Having spoken in the last entry of one type of money-wanting pest commonly encountered on the streets of our fair city, I think this entry I’m going to talk about another. Namely, the chuggers.
“Chugger” is a neologism, a portmanteau of “charity” and “mugger.” For those of you who aren’t familiar with the term, chuggers are those terribly enthusiastic young people who try to stop you in the street in order to get you to sign up for their charity. If you walk along any major street in London, you can expect to encounter at least six, provided you stay on the same side of the road. They’re unavoidable.
The idea is that they tell you a bit about their charity and then persuade you to sign up to give so much per month. Young people are favourite, as the idea is that they will be alive longer and therefore give more overall. Yes, that is the honest truth. Chuggers are supposed to avoid the under-18s and those in full-time education, but I recall when I was a student (admittedly this was at least five years ago) being wheedled in the direction of signing up even after I’d explained that I was, in fact, poor. The young lady said that when she was a student, she herself had supported two charities in this fashion, and went on to talk about how the amount per month compared to beer in the student union. To be honest, I’ve never had much of a conscience, and the realisation that by not signing up I could effectively win a pint a week sent me streaking off down the road like a whippet on E.
The way the chugger thing works is that the chuggers are, despite what you might think, not simply bright young things who decide one day, out of the kindness of their hearts, to start signing people up for a cause about which they feel particularly passionate. In fact, close questioning will often reveal that the chuggers know surprisingly little about the work of their charity beyond the initial spiel. This is because they are hired through an agency – the agencies draw their staff from the ranks of the intermittently-employed. Actors are favourite, as they are seen as confident and outgoing and just a bit attention-seeking. Contrary to popular belief, in most cases they are paid a flat hourly wage rather than on commission. Also contrary to popular belief – officially at least – those hired are not chosen on the basis of their looks. It’s just a sad fact that most chuggers are young and young people are better-looking (he said, frantically plucking out grey hairs).
Chuggers are more than just an annoyance – they can be a serious problem. Wandsworth Council, for instance, put in a complaint in 2007 over the fact that the street corner outside Tooting Broadway Station was swarming with the buggers. There is a phenomenon known as the “chugger arc” (I am not making this up) where the flow of pedestrians on a crowded street is actually adversely affected due to the number of people giving the chuggers a wide berth. It can have a detrimental effect on local businesses.
Defenders of the chuggers say that it’s nice to have someone smile and say hello in the street. Well, yes, but that’s not really the point, is it? They’re not smiling and saying hello out of a general friendly disposition towards the world, but because they want to drag you into signing up. I mean, a prostitute will smile and say hello in the street. So I’ve heard. Cough.
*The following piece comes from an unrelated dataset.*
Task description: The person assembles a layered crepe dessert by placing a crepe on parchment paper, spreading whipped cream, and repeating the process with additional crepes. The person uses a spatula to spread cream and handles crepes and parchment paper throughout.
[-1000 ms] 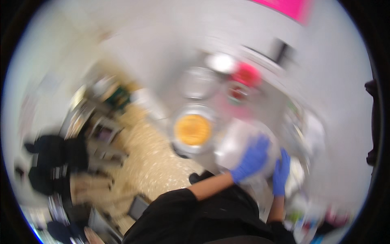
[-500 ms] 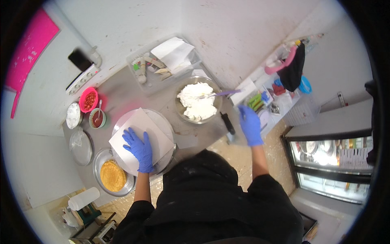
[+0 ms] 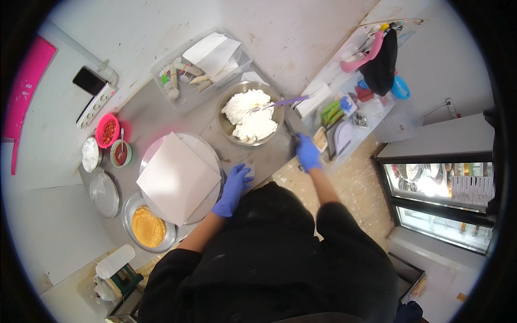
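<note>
My left hand (image 3: 230,192), in a blue glove, is at the table's front edge, to the right of the white square board (image 3: 179,177). Its fingers are apart, with nothing visible in them. The board lies on a round turntable (image 3: 211,153). My right hand (image 3: 308,153), also gloved, is at the table's right edge, its fingers closed around the black handle (image 3: 294,143) of a tool. Motion blurs that tool, so its kind is unclear. Left of it stands a metal bowl (image 3: 222,125) of white cream (image 3: 253,117), with a purple-handled utensil (image 3: 291,100) resting in it.
At the left are a round golden cake layer (image 3: 149,226) in a metal pan, a pink bowl of chopped red pieces (image 3: 109,131) and a cup of red sauce (image 3: 121,156). A clear bin (image 3: 186,91) of piping bags stands behind. A scale (image 3: 341,134) is at the right.
My left hand has come off the white board and moved right to the table edge. My right hand has moved left and closed on the black handle. The view has shifted slightly.
</note>
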Motion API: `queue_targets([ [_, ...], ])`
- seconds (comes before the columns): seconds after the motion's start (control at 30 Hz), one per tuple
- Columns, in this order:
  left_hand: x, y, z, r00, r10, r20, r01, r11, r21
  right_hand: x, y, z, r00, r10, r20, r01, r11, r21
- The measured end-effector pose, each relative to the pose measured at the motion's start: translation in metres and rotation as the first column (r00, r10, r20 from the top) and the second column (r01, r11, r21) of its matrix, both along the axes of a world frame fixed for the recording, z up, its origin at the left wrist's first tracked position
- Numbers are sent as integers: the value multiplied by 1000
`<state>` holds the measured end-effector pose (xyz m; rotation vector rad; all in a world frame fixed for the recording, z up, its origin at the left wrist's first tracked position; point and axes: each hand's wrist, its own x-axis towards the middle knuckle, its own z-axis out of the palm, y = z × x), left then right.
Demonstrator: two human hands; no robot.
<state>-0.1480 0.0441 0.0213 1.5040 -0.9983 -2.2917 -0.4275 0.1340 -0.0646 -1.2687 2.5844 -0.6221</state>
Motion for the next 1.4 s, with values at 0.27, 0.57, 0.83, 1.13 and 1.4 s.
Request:
queue_targets([
  [0.27, 16, 21, -77, 918, 96, 385, 22, 957, -291, 23, 140, 108, 673, -227, 704, 258, 964, 64],
  [0.57, -27, 14, -67, 736, 180, 653, 262, 813, -520, 4, 74, 74, 852, 485, 199, -508, 858, 83],
  [0.83, -27, -14, -57, 910, 163, 382, -5, 924, -382, 8, -14, -2, 886, 463, -27, -463, 885, -44],
  [1.13, -13, 34, -77, 880, 280, 383, -26, 834, -551, -4, -177, 102, 933, 325, 156, -182, 798, -575],
  [1.4, 19, 79, 17, 927, 376, -2, -331, 813, -478, -106, -364, -7, 971, 190, 142, -230, 901, 368],
])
The agencies say that if you don’t want to talk to the chugger, you don’t have to – you can just politely say no and walk on. But on my journey from work to the station (which admittedly is not the closest station, but I like getting a seat on the Tube) I encounter approximately twelve on average per day. That’s twelve people to politely say no to. That is, if simply politely saying no is an option. If someone greets you in a friendly fashion, it’s a little awkward to just say no. And quite often, in my experience, if you do say no, you’ll get some sarky response. Because, I mean, how fucking dare you not spend two minutes talking to this person who has no ulterior motive?
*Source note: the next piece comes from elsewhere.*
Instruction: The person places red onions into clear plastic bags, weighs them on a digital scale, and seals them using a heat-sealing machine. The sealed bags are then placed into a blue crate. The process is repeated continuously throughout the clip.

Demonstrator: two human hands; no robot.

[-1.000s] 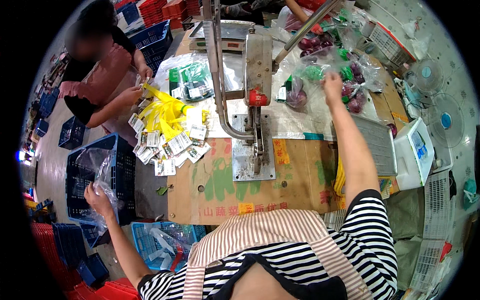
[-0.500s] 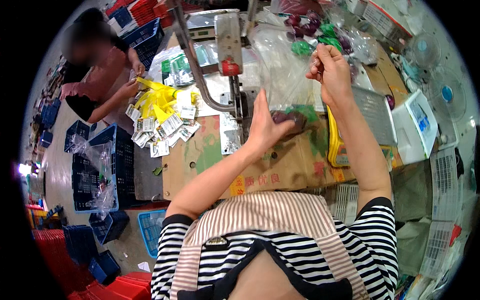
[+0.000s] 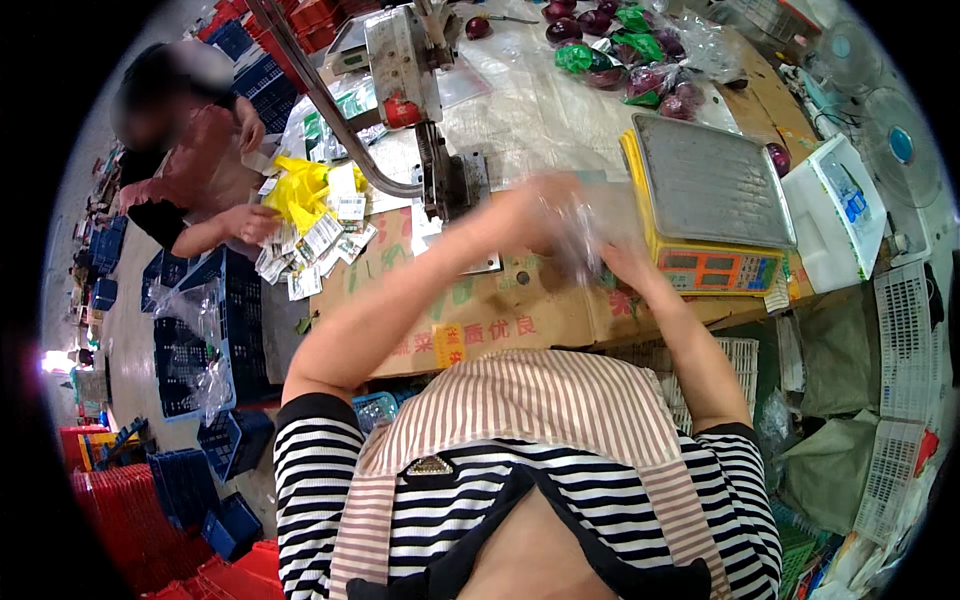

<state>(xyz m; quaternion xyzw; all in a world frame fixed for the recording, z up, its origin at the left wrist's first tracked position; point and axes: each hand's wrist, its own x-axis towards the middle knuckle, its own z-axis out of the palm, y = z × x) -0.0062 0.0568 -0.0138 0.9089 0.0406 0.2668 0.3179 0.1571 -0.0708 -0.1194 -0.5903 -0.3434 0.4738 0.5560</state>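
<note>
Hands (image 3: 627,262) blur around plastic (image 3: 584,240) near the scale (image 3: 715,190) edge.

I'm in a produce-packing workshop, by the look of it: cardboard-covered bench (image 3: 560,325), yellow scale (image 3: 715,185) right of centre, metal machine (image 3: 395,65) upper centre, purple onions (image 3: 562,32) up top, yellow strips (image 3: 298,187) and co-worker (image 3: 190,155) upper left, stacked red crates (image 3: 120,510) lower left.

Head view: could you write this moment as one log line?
left hand: motion-blurred at clear plastic bag, grip unclear | right hand: at bag, grip unclear | yellow scale: right of hands | purple onions: beyond hands
</note>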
I suppose I should make the point that these charities have to make money somehow. I sponsor friends who do things for charities. I give change to the people with buckets, particularly if they are wearing humorous costimes. Hell, technically I work for a charity (yes, one that uses chuggers, and I don’t like it any more than you do). But is this really such a great way of raising money? A spokesman for Urban Leaf, one of the companies that supplies the chuggers, argued that “Traditional fundraising methods just would not allow many charities to keep up the services beneficiaries need.” However, some charities disagree – Médecins Sans Frontières, for instance, no longer uses chuggers because they feel they are ineffective.
There’s even been the suggestion – by Médecins Sans Frontières among others – that the reason such methods of fundraising are dropping in effectiveness is because there are too many chuggers around. Amen, brother.
In the meantime, I’m doing my bit – for every chugger I encounter working for my charity, I hereby undertake to waste £10 a month. That’ll show them.